→ ABOUT THIS EXERCISE: Line by line, copy the data below exactly.

→ INFORMATION SHOWN:
((

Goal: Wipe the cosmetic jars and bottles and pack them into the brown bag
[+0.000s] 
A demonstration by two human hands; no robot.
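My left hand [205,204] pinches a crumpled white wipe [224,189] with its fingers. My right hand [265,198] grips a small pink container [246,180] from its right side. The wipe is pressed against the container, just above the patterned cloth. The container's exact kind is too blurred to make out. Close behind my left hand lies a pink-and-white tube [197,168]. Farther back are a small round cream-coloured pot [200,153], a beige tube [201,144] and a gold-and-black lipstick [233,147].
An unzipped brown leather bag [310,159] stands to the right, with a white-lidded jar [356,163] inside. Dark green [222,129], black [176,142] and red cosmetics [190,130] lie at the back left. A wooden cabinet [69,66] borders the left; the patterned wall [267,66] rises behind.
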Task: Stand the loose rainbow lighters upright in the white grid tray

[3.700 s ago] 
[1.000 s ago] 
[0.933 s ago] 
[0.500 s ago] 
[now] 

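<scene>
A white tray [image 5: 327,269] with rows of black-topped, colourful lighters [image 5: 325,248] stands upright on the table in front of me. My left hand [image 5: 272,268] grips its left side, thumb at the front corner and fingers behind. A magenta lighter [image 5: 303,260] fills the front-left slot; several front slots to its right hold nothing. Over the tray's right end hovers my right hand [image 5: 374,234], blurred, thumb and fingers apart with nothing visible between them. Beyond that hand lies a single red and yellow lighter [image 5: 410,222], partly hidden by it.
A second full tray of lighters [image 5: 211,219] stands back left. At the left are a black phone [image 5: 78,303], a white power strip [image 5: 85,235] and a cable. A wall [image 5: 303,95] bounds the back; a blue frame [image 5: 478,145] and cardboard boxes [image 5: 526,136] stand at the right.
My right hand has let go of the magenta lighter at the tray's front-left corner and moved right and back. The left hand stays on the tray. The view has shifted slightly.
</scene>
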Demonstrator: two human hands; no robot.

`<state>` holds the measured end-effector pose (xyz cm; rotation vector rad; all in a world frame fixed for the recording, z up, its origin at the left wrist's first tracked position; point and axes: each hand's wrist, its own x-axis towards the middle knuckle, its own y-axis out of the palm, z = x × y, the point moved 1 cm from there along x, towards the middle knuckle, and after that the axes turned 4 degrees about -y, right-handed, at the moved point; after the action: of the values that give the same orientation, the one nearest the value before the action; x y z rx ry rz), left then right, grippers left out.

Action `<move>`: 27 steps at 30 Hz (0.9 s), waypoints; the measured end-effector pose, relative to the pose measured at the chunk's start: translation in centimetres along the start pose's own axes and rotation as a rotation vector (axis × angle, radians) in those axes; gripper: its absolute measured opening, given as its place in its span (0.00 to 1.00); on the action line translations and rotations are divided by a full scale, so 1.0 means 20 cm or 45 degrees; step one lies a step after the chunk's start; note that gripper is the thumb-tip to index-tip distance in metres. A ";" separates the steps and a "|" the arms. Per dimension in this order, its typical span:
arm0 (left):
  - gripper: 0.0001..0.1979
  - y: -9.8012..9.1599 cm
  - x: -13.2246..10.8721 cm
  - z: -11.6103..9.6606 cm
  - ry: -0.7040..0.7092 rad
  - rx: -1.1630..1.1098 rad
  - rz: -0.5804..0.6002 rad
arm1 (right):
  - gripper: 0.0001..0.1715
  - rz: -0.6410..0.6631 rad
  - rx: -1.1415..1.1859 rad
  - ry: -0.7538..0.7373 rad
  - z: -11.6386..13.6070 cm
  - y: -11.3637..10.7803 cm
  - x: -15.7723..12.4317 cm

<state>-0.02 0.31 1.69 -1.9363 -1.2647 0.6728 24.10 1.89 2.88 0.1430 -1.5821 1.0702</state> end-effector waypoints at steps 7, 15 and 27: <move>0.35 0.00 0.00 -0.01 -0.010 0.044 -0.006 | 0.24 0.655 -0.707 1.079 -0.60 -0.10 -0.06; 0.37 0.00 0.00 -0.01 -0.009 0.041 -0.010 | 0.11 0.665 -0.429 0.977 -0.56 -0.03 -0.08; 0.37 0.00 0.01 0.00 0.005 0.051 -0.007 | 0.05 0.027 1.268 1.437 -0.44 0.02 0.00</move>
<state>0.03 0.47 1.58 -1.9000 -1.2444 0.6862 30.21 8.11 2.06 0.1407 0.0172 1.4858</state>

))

→ SOLVED PROBLEM:
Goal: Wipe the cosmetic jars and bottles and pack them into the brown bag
[+0.000s] 
A demonstration by two human hands; no robot.
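My left hand [205,204] pinches a crumpled white wipe [224,189] with its fingers. My right hand [265,198] grips a small pink container [246,180] from its right side. The wipe is pressed against the container, just above the patterned cloth. The container's exact kind is too blurred to make out. Close behind my left hand lies a pink-and-white tube [197,168]. Farther back are a small round cream-coloured pot [200,153], a beige tube [201,144] and a gold-and-black lipstick [233,147].
An unzipped brown leather bag [310,159] stands to the right, with a white-lidded jar [356,163] inside. Dark green [222,129], black [176,142] and red cosmetics [190,130] lie at the back left. A wooden cabinet [69,66] borders the left; the patterned wall [267,66] rises behind.
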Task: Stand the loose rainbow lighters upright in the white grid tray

[3.700 s ago] 
[1.000 s ago] 
[0.933 s ago] 
[0.500 s ago] 
[now] 

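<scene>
A white tray [image 5: 327,269] with rows of black-topped, colourful lighters [image 5: 325,248] stands upright on the table in front of me. My left hand [image 5: 272,268] grips its left side, thumb at the front corner and fingers behind. A magenta lighter [image 5: 303,260] fills the front-left slot; several front slots to its right hold nothing. Over the tray's right end hovers my right hand [image 5: 374,234], blurred, thumb and fingers apart with nothing visible between them. Beyond that hand lies a single red and yellow lighter [image 5: 410,222], partly hidden by it.
A second full tray of lighters [image 5: 211,219] stands back left. At the left are a black phone [image 5: 78,303], a white power strip [image 5: 85,235] and a cable. A wall [image 5: 303,95] bounds the back; a blue frame [image 5: 478,145] and cardboard boxes [image 5: 526,136] stand at the right.
My right hand has let go of the magenta lighter at the tray's front-left corner and moved right and back. The left hand stays on the tray. The view has shifted slightly.
</scene>
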Demonstrator: two human hands; no robot.

`<state>` holds the measured end-effector pose (xyz cm; rotation vector rad; all in a world frame fixed for the recording, z up, its origin at the left wrist's first tracked position; point and axes: each hand's wrist, its own x-axis towards the middle knuckle, its own y-axis out of the palm, z = x × y, the point moved 1 cm from there along x, towards the middle knuckle, and after that the axes turned 4 degrees about -y, right-handed, at the moved point; after the action: of the values that give the same orientation, the one nearest the value before the action; x y z rx ry rz), left then right, grippers left out.

Action `<move>`: 27 steps at 30 Hz (0.9 s), waypoints; the measured end-effector pose, relative to the pose measured at the chunk's start: translation in centimetres along the start pose's own axes and rotation as a rotation vector (axis × angle, radians) in those axes; gripper: its absolute measured opening, given as its place in its span (0.00 to 1.00); on the action line translations and rotations are divided by a full scale, so 1.0 means 20 cm or 45 degrees; step one lies a step after the chunk's start; note that gripper is the thumb-tip to index-tip distance in metres. A ";" separates the steps and a "|" the arms. Per dimension in this order, its typical span:
arm0 (left):
  - gripper: 0.0001..0.1979
  - y: -9.8012..9.1599 cm
  - x: -13.2246..10.8721 cm
  - z: -11.6103..9.6606 cm
  - ry: -0.7040..0.7092 rad
  - rx: -1.1630..1.1098 rad
  - rz: -0.5804..0.6002 rad
arm1 (right):
  - gripper: 0.0001..0.1715
  - rz: -0.6410..0.6631 rad
  - rx: -1.1415..1.1859 rad
  - ry: -0.7538..0.7373 rad
  - z: -11.6386..13.6070 cm
  - y: -11.3637..10.7803 cm
  - x: -15.7723..12.4317 cm

<state>-0.02 0.31 1.69 -1.9363 -1.2647 0.6728 24.10 1.89 2.88 0.1430 -1.5821 1.0702</state> end-effector waypoints at steps 7, 15 and 27: <move>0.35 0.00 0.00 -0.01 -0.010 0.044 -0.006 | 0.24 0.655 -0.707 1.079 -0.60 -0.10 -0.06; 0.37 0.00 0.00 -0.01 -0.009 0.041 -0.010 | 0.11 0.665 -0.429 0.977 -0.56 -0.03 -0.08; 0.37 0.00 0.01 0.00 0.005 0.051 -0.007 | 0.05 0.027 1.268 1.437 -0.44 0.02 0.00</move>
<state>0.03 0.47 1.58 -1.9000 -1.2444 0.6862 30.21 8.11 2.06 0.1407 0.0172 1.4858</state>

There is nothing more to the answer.